In order to estimate the common geographical topics in two cross sections, the datasets in 2000 and 2010 are stacked, so then totally 4226 samples are inputted. Looking on the attribute distribution, most of the attributes are skewed due to the missing observation. In order to consider the information brought by them, zero or missing observation is set to be an independent class for all attributes. Each distribution was binned by natural classification. In this study, seven classes are set by several trials. Natural classification gives a set of thresholds based on the second derivative of a distribution (of each attribute). Other characteristics of the dataset is “NA: No Answer”, which is given to the mesh in which observations are one or a few, in order to mask the characteristics of a very small number of targets in a mesh. Including zero and NA, a total of nine classes are set for each attribute. Since all the attribute observation in each mesh is classified into one of nine classes through the binning of attributes, all the mesh has 34 words being equal to the number of attributes. As a result, V is 34 * 9 = 306, D is 4226, is 34 and N is 4226 * 34 = 143,484.
5. Conclusions
This study made the detailed land use analysis by applying the model to two metropolitan areas in Japan, originally developed by Tsukai and Tsukano (2018) [
19]. The empirical analysis in Kitakyusyu city and Fukuoka city showed the applicability and validity of the proposed model. The information obtained from the topic loading matrix can be utilized in a variety of ways, including dominant plot mapping, weighted aggregation by topics with other related attributes, and the composite topic aggregation along with the accessibility to public transportation. The estimated geographical topics fulfilled the three conditions for appropriateness of geographical topic model, discussed in 2.4. Therefore, we can conclude that the model is highly capable of capturing land use characteristics. The advantage of proposed model is to give the detailed information in land use types with their locations. Based on the outputs of the model, the characteristics in land use change in the cities were quantitatively clarified. The combined use of the output of the model with other geographical information is useful to find appropriate policies in land use.

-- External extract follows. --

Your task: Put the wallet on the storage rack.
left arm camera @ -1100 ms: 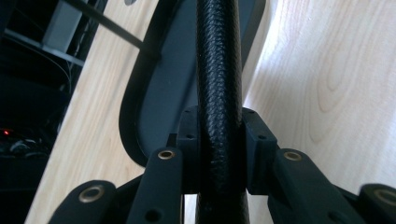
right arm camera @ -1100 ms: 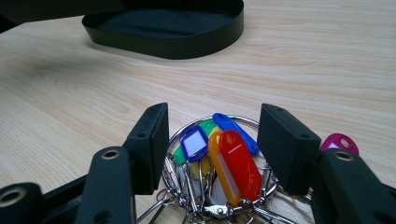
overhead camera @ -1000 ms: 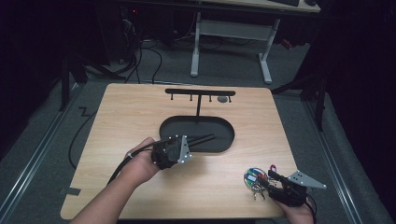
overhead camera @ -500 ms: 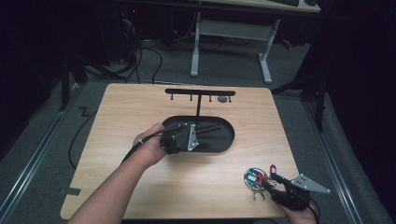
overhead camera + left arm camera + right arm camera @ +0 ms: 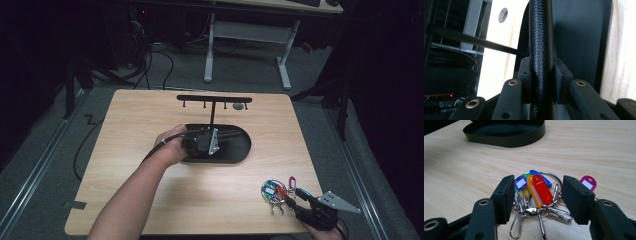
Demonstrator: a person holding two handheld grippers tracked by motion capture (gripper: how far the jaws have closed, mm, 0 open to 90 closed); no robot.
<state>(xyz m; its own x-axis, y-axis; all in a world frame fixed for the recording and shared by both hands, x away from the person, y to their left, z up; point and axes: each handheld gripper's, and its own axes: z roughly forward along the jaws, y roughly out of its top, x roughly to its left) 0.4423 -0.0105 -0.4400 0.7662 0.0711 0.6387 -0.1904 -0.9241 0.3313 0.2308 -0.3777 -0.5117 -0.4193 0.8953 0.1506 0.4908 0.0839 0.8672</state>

Further analysis will make it possible to find a consistent land use policy of a city. For example, if the compactness of land use is clarified in the city center and around the road-side, a comprehensive policy for controlling core, suburban and fringe areas in a city can be discussed. From the viewpoint of usefulness in the observation of sprawl phenomenon, remaining five indices (concentration, clustering, nuclearity, mixed-use and proximity) should be measured and tested of their performance on sprawling, based on the outputs of proposed model. In terms of model development, it is desirable to increase the classification of land use patterns in urban centers in order to increase their empirical usefulness. For this purpose, a novel pre-processing of input data should be developed. For example, binning of continuous attributes (how to discretize the geographic attributes) can be improved. By comparing the performance of the models using different methods of binning attributes as a preprocessing of the input data, the limitations of the current model and the areas for improvement will become apparent.